*Requirement:*
Begin at the top of the listing below. Write each line out exactly, ending with the line that holds "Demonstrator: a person".
**** The data ****
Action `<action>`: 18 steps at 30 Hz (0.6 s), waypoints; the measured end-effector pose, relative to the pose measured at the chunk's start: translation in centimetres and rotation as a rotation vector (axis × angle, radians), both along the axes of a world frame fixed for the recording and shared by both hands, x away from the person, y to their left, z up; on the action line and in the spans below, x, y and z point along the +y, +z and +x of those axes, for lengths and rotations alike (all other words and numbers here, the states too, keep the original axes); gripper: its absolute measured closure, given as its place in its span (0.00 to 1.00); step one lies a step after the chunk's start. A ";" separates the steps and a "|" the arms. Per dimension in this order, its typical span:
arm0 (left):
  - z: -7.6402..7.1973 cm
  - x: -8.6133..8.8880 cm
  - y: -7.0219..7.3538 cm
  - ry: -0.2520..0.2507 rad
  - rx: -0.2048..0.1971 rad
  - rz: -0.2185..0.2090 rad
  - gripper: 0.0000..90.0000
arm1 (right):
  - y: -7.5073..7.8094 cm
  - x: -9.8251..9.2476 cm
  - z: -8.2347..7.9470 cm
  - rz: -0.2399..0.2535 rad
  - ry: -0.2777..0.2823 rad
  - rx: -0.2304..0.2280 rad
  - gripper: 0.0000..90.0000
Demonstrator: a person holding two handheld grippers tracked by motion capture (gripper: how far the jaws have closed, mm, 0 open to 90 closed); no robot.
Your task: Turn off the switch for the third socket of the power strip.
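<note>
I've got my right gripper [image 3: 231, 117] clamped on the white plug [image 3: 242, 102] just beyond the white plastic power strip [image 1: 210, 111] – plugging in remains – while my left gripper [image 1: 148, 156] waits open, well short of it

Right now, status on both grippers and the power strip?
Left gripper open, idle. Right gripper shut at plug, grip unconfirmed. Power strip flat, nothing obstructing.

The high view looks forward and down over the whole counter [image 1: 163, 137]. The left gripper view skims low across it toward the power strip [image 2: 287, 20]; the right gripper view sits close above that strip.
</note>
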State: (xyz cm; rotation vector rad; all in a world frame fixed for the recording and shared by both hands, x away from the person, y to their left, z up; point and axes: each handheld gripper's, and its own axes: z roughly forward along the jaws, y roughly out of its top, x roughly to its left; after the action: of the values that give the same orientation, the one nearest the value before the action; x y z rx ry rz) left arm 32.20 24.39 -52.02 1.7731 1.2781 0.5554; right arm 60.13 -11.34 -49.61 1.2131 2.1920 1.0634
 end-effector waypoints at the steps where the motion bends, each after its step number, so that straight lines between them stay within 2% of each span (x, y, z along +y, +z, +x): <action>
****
*Solution to the exercise:*
Action `<action>`: 18 steps at 30 Hz (0.6 s), waypoints; the measured end-effector pose, relative to the pose measured at the chunk's start: translation in centimetres and rotation as a rotation vector (axis × angle, radians), both along the axes of a world frame fixed for the recording and shared by both hands, x away from the person, y to their left, z up; on the action line and in the spans below, x, y and z point along the +y, +z and +x of those axes, for lengths and rotations alike (all other words and numbers here, the states too, keep the original axes); gripper: its absolute measured closure, given as its place in its span (0.00 to 1.00); step one lies a step after the chunk's start. A ";" separates the steps and a "|" the arms. Per dimension in this order, its typical span:
arm0 (left):
  - z: -7.6402..7.1973 cm
  - x: -8.6133..8.8880 cm
  - y: -7.0219..7.3538 cm
  - ry: -0.2520..0.2507 rad
  - rx: -0.2048..0.1971 rad
  - rz: -0.2185..0.2090 rad
  - gripper: 0.0000..90.0000
arm1 (right):
  - y: -7.5073..7.8094 cm
  - x: -9.8251..9.2476 cm
  - z: -8.2347..7.9470 cm
  - rz: -0.2399..0.2535 rad
  - ry: -0.2777..0.2823 rad
  - rx: -0.2304..0.2280 rad
  - gripper: 0.0000..90.0000
Demonstrator: a person holding two handheld grippers tracked by motion capture (gripper: how far the jaws have closed, mm, 0 open to 90 closed); no robot.

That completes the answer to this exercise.